• **WORK TO BE COMPLETED**
Begin at the first line below and copy each line exactly, ending with the line where "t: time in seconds" appears.

Content starts

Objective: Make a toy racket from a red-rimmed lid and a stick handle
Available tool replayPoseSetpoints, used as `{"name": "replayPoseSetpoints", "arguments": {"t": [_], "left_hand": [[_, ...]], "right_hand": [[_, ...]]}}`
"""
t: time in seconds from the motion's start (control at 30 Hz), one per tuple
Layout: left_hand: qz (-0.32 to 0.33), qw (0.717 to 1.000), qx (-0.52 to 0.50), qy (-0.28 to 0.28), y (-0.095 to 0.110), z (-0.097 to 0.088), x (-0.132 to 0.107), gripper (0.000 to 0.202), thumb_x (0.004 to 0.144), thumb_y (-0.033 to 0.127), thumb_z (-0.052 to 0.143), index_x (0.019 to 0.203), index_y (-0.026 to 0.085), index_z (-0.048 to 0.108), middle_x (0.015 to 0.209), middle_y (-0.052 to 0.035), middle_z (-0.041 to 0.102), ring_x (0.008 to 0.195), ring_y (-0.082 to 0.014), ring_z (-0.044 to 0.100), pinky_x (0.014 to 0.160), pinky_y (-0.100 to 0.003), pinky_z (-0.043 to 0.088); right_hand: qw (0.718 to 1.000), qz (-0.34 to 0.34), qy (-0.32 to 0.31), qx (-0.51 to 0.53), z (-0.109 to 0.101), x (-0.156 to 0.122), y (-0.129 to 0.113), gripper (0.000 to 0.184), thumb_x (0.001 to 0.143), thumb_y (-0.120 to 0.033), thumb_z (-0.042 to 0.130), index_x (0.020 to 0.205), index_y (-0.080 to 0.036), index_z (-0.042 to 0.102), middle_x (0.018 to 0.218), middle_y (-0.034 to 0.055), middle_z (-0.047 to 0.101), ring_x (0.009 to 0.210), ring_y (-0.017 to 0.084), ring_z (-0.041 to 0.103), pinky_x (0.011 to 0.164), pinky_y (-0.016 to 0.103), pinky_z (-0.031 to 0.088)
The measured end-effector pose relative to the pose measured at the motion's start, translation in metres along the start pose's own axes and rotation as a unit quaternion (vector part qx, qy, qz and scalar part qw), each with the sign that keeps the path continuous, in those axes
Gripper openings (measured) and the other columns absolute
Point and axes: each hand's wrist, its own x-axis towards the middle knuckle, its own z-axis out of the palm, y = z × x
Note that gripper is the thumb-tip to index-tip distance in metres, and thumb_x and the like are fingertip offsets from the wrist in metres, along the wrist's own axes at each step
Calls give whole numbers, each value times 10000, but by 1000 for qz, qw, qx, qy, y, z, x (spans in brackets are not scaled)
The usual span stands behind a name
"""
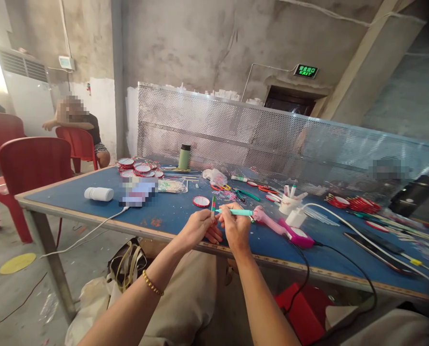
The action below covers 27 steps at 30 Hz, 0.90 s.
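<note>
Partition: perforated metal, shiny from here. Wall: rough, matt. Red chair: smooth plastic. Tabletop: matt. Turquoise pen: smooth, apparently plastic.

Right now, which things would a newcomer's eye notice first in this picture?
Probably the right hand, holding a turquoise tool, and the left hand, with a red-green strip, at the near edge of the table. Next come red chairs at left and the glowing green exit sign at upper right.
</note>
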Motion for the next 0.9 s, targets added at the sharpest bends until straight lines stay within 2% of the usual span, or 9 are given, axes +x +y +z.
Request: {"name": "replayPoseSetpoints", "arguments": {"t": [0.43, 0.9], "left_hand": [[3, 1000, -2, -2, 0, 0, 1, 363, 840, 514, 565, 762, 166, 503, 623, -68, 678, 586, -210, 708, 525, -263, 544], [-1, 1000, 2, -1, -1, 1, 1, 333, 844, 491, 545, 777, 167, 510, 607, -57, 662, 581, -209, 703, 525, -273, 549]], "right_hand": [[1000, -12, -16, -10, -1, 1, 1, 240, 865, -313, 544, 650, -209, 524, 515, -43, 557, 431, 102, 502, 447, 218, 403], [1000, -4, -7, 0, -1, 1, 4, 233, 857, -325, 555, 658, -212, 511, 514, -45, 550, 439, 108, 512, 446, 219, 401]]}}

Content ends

• **RESULT FOR THIS EXERCISE**
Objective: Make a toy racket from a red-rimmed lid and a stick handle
Available tool replayPoseSetpoints, used as `{"name": "replayPoseSetpoints", "arguments": {"t": [_], "left_hand": [[_, ...]], "right_hand": [[_, ...]]}}`
"""
t: time in seconds from the motion's start (control at 30 Hz), one per tuple

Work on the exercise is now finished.